Cuando se cruzan los datos por género, la brecha es llamativa. El 17,8% de los adolescentes presenta niveles de ansiedad grave, un porcentaje que además varía significativamente según el género, siendo las chicas las que reportan niveles más elevados.
Nosotras teníamos problemas con las amigas del cole y cuando llegábamos a casa se terminaba el problema, al menos hasta el día siguiente. Nuestros hijos llevan el problema en el bolsillo. Las redes sociales no desconectan. El grupo de clase sigue activo a las once de la noche.
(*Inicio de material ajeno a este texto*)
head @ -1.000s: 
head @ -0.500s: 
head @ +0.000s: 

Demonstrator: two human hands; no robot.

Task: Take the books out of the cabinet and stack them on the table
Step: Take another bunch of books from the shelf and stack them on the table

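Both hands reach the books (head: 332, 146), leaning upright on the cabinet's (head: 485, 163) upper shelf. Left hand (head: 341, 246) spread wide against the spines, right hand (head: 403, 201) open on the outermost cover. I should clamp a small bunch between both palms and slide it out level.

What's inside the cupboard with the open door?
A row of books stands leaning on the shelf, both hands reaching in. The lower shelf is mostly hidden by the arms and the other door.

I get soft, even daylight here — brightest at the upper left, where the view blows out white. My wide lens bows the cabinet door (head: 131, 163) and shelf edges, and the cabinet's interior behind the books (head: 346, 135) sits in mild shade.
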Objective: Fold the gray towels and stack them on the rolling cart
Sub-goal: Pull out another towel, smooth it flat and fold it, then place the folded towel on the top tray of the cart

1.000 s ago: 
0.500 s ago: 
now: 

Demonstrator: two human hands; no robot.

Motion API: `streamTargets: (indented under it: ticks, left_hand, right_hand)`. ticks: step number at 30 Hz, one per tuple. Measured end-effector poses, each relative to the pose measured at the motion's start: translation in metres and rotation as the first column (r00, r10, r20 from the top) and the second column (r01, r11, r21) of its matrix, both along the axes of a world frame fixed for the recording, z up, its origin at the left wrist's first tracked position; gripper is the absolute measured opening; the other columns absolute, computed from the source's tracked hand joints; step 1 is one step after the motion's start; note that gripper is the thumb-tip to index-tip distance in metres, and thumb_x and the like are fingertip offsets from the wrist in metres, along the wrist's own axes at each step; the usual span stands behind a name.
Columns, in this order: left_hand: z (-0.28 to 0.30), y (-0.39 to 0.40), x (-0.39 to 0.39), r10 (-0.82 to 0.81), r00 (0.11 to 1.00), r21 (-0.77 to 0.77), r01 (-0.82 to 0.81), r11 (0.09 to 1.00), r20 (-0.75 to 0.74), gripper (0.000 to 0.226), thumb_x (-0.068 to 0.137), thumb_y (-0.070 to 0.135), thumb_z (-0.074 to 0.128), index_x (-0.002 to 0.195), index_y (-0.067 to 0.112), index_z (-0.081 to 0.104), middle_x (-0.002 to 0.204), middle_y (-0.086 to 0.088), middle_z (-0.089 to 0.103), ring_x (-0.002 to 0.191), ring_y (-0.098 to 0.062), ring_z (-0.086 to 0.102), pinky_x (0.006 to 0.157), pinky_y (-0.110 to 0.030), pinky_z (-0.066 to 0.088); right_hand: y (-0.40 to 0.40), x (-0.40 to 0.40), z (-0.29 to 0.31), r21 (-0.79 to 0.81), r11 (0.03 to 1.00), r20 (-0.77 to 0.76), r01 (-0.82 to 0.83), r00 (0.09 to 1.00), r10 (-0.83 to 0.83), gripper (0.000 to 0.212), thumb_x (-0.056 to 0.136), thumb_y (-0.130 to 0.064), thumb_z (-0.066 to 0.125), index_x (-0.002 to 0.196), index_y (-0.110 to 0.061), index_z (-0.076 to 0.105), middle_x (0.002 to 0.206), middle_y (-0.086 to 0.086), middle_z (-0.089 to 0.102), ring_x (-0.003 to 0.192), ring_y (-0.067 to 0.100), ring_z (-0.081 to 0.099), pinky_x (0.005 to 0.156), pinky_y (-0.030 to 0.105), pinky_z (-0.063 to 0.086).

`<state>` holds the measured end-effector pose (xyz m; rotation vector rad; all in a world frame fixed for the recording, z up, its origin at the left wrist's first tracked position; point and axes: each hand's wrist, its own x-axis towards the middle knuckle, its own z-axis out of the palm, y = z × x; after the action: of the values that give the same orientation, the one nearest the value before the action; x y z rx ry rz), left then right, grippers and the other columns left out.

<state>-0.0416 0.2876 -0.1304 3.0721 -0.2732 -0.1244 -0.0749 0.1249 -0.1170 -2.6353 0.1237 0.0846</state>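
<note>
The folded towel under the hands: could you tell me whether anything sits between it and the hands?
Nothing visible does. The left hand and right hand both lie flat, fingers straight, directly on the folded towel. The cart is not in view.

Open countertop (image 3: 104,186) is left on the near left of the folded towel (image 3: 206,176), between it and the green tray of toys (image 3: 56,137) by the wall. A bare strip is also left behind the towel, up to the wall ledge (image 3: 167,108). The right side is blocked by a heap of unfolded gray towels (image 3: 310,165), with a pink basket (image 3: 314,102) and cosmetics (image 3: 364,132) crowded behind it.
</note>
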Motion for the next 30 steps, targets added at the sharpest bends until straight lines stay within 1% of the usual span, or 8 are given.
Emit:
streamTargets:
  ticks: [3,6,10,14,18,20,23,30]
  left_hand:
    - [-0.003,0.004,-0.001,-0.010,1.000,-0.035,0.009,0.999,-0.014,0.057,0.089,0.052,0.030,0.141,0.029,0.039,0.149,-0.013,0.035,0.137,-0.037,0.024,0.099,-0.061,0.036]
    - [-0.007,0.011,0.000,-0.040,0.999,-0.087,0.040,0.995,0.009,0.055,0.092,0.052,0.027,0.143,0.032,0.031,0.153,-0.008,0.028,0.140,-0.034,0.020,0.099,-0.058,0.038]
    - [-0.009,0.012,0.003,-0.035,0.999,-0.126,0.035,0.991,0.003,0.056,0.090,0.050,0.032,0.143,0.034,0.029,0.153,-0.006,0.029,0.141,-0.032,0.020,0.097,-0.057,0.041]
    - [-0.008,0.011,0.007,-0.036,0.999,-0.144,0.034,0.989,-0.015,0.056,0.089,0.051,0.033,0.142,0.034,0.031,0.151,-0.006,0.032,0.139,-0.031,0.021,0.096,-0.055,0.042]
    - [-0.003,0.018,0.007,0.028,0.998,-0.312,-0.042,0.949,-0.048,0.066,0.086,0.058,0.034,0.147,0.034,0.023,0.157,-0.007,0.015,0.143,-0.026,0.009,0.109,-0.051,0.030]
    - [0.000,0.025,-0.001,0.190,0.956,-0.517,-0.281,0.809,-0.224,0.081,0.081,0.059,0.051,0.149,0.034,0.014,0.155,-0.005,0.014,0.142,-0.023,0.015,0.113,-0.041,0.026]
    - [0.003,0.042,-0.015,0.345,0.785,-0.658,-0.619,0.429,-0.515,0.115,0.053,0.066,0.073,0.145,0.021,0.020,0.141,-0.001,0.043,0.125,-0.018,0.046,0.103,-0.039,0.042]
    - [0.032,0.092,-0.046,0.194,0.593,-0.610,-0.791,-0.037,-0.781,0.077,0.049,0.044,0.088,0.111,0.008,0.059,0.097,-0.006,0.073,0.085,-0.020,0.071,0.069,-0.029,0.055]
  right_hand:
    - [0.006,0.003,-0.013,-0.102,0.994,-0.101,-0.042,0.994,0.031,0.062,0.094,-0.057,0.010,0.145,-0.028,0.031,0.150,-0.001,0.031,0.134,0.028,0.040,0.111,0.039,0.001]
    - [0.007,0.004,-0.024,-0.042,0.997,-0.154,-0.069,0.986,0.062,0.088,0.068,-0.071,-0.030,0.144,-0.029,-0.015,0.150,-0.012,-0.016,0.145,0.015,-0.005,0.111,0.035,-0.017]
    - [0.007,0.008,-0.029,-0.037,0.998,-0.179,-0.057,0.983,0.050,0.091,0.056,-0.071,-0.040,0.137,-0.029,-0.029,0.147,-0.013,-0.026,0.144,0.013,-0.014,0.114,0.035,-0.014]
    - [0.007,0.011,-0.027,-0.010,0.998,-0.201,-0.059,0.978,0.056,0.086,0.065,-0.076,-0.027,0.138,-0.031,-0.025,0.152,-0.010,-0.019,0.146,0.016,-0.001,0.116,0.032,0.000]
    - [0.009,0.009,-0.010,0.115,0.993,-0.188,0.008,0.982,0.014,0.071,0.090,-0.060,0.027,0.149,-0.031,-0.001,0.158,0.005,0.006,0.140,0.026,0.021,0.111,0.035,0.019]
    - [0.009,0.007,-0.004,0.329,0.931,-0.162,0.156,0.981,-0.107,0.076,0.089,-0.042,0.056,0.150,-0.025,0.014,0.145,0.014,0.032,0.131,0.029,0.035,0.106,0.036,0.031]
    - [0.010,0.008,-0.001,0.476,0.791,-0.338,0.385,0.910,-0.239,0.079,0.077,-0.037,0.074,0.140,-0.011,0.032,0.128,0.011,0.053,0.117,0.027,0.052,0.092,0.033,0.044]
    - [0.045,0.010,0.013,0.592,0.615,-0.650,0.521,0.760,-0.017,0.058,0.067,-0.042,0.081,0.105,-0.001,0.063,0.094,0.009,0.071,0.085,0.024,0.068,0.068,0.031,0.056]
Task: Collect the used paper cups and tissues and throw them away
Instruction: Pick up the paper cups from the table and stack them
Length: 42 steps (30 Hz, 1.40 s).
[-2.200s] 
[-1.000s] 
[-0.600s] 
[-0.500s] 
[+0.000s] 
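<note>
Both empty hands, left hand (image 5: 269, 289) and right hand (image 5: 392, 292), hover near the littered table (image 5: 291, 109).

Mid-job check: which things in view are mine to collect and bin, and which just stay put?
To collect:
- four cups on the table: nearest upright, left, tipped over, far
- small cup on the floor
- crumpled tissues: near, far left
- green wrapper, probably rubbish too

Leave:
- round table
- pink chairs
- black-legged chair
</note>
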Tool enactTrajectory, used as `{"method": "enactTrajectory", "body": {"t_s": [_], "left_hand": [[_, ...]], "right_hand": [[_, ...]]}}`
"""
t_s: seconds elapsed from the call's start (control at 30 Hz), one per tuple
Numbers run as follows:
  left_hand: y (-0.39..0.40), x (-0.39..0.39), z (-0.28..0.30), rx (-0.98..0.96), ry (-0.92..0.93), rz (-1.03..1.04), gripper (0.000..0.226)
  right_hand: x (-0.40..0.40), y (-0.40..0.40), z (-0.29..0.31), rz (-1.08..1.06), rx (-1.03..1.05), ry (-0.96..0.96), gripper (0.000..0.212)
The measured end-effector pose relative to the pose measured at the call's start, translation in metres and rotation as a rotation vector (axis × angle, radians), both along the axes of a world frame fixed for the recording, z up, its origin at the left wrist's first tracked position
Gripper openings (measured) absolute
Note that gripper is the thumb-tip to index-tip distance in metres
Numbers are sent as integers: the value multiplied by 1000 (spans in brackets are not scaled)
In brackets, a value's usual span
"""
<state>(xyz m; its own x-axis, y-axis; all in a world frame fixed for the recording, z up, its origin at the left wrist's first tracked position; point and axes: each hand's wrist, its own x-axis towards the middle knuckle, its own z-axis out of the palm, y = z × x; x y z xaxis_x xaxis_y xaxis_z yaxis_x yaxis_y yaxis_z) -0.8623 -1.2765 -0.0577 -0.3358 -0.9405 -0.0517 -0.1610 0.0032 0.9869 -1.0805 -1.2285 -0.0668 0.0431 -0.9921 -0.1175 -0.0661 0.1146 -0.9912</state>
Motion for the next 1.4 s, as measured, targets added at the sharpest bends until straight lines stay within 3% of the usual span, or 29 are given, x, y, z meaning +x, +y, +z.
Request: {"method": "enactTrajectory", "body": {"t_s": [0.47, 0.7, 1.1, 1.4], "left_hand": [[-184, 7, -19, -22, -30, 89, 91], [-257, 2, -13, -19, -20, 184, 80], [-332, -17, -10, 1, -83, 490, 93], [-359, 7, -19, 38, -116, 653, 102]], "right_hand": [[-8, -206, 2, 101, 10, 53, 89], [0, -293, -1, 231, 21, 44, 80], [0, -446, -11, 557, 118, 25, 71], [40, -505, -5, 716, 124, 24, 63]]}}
La comparación social no para cuando se apaga la televisión. Es un goteo continuo de estímulos que el cerebro adolescente, que ya tiene los frenos en construcción, no sabe cómo gestionar.
A eso se suma una capa más reciente. La adolescencia es una etapa evolutiva llena de cambios físicos, emocionales y sociales en la que los jóvenes se enfrentan a una serie de desafíos que pueden resultar estresantes. Cuando ese estrés se vuelve crónico puede desarrollar en el adolescente problemas relacionados con la salud mental, incluyendo síntomas ansiosos, obsesivos y depresivos.